• **Directions**: Among the entries below, only the lines starting at the one with "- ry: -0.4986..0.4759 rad" and ending at the one with "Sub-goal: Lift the", both included, are to be printed exactly.

• **Record excerpts**:
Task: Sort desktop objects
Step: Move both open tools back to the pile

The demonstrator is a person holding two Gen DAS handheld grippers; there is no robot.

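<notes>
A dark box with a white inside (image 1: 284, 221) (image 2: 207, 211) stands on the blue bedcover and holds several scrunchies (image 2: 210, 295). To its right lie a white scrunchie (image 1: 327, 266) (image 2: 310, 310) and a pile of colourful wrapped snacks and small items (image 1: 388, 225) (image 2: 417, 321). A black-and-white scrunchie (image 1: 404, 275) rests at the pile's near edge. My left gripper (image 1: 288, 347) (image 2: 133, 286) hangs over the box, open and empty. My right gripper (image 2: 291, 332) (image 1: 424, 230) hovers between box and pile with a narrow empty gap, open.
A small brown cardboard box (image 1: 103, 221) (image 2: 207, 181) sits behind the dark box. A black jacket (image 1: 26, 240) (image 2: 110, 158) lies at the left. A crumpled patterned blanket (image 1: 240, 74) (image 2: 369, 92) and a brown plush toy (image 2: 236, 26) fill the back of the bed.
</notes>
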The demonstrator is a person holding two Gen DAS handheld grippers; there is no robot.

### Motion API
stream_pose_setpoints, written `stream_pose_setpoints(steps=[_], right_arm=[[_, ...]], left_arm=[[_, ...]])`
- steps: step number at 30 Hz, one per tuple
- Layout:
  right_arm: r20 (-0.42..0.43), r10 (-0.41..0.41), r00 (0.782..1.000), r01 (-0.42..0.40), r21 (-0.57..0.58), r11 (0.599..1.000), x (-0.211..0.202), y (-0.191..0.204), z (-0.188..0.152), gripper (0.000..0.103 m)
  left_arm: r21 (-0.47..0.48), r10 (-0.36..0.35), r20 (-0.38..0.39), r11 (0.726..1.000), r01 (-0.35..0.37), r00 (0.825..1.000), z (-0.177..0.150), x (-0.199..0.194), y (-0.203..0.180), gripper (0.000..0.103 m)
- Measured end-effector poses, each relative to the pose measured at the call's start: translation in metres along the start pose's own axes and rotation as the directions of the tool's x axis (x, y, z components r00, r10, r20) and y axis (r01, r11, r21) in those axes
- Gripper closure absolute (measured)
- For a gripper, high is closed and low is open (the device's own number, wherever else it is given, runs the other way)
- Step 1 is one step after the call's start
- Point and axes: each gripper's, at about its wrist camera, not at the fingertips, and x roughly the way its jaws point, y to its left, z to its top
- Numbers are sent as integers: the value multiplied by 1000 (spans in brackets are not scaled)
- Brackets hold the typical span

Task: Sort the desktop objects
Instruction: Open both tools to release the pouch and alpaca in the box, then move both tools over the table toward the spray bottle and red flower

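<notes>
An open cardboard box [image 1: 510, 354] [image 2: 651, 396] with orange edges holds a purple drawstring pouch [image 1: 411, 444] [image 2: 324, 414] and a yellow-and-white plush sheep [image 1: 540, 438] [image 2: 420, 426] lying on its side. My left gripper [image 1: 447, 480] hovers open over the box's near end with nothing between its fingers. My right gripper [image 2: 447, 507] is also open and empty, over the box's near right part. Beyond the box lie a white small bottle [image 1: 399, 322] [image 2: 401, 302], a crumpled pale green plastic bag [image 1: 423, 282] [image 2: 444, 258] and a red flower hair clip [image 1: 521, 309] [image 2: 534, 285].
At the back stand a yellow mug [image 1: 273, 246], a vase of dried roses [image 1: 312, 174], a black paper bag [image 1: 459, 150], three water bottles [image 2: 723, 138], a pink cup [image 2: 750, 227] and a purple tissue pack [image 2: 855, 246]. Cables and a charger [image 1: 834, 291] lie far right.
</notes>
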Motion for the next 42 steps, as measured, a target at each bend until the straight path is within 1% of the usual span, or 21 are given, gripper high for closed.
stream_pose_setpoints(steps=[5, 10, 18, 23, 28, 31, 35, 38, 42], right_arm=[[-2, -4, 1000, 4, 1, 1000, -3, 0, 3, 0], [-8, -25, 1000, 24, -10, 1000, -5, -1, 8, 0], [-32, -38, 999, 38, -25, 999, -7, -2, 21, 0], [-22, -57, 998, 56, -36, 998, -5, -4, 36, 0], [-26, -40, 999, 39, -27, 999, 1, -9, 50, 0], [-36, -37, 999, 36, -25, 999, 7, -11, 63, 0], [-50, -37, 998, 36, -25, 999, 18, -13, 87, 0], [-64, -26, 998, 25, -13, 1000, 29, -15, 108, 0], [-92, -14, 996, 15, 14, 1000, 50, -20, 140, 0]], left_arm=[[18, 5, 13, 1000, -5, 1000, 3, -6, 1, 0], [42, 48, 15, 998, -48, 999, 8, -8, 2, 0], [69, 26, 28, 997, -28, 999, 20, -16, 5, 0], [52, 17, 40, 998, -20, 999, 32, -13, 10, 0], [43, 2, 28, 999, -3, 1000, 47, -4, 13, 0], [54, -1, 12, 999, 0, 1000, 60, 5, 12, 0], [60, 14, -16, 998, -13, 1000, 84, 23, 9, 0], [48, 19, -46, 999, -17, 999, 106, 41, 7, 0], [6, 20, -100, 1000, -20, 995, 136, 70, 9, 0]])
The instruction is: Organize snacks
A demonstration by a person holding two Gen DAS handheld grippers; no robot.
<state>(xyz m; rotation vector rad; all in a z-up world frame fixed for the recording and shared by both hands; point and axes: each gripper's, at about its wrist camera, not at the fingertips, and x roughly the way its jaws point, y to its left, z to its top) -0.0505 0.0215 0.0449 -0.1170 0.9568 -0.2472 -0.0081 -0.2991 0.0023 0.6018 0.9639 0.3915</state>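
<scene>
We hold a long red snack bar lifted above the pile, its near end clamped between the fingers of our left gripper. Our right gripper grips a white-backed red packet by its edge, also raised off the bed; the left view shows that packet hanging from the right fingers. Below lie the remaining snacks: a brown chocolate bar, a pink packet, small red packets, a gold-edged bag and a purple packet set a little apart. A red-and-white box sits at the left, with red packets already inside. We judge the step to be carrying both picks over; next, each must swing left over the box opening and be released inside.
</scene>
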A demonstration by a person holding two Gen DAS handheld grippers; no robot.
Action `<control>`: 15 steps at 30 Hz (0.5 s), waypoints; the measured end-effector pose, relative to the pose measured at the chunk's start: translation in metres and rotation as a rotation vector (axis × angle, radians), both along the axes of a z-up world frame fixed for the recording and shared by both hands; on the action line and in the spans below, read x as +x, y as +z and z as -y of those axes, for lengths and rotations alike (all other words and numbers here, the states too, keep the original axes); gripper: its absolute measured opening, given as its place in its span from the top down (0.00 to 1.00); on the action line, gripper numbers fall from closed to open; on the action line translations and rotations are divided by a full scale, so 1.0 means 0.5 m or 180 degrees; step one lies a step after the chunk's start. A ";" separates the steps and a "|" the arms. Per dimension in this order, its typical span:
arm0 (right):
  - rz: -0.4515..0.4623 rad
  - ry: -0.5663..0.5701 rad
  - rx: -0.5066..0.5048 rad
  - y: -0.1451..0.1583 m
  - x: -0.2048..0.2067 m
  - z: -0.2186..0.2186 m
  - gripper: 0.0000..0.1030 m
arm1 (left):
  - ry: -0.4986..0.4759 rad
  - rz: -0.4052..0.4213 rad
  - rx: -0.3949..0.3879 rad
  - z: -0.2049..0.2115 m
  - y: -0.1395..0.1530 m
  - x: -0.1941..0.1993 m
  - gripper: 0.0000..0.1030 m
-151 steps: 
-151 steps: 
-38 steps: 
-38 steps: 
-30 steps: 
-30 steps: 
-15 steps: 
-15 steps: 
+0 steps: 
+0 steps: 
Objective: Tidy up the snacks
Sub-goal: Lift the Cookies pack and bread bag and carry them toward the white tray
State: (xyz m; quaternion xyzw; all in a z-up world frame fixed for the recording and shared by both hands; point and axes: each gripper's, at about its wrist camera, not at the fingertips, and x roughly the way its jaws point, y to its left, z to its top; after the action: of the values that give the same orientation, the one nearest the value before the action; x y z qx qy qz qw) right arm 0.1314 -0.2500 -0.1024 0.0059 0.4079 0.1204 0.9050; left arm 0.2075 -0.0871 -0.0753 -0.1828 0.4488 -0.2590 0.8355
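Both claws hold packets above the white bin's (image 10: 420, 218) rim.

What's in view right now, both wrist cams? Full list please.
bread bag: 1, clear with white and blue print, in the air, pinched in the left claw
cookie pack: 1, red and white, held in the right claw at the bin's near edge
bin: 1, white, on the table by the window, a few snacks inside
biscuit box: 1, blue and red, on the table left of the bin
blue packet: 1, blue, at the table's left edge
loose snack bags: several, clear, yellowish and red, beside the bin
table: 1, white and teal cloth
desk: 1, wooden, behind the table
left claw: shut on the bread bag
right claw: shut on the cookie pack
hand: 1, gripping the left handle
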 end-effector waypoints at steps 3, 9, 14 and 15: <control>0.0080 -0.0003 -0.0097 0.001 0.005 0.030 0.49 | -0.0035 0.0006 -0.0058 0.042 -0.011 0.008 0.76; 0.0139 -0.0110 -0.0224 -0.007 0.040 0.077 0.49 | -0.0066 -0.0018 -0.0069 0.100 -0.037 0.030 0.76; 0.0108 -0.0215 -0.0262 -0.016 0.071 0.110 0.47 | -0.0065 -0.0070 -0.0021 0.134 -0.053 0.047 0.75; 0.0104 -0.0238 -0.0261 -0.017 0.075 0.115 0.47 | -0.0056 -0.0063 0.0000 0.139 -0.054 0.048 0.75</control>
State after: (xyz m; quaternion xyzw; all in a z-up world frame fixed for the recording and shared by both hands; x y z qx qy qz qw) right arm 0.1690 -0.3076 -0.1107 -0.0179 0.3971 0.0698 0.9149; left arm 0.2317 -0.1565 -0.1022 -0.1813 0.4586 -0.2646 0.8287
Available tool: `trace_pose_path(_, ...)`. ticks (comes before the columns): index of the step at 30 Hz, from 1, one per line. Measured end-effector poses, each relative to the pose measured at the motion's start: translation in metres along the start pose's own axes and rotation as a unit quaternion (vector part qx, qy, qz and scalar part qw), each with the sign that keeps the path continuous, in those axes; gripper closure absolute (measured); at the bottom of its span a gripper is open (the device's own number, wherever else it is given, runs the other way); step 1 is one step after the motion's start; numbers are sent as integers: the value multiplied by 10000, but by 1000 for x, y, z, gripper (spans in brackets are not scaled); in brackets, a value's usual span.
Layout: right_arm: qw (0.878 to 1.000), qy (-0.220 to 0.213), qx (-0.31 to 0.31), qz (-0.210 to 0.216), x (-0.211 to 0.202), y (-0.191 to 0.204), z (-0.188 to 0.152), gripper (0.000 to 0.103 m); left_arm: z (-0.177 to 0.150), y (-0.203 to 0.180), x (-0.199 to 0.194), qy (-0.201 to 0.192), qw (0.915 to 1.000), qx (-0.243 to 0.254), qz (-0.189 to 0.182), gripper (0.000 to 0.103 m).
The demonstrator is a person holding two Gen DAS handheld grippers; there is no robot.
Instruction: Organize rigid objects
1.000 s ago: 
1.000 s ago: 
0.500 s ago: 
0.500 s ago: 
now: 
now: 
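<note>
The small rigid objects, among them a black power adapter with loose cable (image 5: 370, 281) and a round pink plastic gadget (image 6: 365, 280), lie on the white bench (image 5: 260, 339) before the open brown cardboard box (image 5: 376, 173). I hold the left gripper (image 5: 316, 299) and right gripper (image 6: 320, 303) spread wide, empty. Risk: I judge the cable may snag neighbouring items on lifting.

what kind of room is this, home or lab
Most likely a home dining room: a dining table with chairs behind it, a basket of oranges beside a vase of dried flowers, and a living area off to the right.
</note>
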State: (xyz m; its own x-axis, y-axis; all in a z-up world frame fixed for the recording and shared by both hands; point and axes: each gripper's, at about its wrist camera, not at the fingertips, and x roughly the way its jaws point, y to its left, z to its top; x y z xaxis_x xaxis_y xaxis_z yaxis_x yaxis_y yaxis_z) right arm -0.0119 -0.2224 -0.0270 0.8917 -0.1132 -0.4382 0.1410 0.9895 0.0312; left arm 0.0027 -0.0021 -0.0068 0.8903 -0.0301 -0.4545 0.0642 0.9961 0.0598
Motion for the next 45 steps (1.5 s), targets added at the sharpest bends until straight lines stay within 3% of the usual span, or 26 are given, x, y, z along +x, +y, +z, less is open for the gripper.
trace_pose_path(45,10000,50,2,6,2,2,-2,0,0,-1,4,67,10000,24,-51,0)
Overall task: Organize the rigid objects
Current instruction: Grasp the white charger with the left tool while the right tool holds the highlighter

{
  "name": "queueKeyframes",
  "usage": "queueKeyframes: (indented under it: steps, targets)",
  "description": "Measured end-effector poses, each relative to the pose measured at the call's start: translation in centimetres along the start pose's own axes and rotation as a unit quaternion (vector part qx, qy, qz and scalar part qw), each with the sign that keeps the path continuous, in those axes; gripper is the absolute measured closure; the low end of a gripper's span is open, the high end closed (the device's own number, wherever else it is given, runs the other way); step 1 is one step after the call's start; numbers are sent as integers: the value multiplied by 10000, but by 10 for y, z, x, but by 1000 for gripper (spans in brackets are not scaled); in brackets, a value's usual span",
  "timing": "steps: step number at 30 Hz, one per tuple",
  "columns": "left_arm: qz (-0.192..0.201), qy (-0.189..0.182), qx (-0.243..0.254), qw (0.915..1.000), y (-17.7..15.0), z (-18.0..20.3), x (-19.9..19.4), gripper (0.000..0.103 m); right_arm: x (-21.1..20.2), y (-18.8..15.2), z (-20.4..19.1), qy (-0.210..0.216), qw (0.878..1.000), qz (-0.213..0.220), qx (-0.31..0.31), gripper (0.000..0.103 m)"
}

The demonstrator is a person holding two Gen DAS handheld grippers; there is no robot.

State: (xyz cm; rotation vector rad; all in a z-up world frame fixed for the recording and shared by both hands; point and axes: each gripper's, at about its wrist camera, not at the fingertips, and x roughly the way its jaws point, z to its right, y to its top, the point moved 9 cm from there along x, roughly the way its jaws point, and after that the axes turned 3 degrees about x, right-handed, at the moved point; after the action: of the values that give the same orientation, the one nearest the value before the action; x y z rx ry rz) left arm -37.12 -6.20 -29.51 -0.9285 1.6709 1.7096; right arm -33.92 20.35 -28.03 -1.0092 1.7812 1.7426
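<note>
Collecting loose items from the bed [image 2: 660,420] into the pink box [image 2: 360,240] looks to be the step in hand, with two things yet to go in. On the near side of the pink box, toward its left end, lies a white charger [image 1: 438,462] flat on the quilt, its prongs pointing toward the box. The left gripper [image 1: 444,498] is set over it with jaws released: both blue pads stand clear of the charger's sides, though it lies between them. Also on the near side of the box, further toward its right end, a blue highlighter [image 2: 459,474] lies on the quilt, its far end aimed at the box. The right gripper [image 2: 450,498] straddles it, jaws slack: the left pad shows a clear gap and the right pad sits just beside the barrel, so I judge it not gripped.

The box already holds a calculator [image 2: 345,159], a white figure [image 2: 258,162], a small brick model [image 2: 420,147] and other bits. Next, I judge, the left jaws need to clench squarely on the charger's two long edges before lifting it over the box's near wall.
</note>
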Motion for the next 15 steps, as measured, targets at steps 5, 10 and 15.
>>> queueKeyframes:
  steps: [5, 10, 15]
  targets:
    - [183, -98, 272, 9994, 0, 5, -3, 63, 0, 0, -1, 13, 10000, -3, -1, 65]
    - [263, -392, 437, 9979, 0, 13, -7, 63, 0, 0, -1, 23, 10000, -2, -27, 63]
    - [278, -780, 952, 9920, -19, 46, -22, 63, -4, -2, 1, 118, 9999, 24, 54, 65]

• **Response to this task**:
  - ry: -0.4986..0.4759 rad
  - rz: -0.4052..0.4213 rad
  - rx: -0.3949..0.3879 rad
  - z: -0.2049..0.2115 m
  - y: -0.1395..0.1530 m
  - x: -0.1941..0.1993 m
  - gripper: 0.0000..0.1030 m
-151 steps: 
-151 steps: 
-38 steps: 
-38 steps: 
-30 steps: 
-30 steps: 
-15 steps: 
-15 steps: 
+0 steps: 
+0 steps: 
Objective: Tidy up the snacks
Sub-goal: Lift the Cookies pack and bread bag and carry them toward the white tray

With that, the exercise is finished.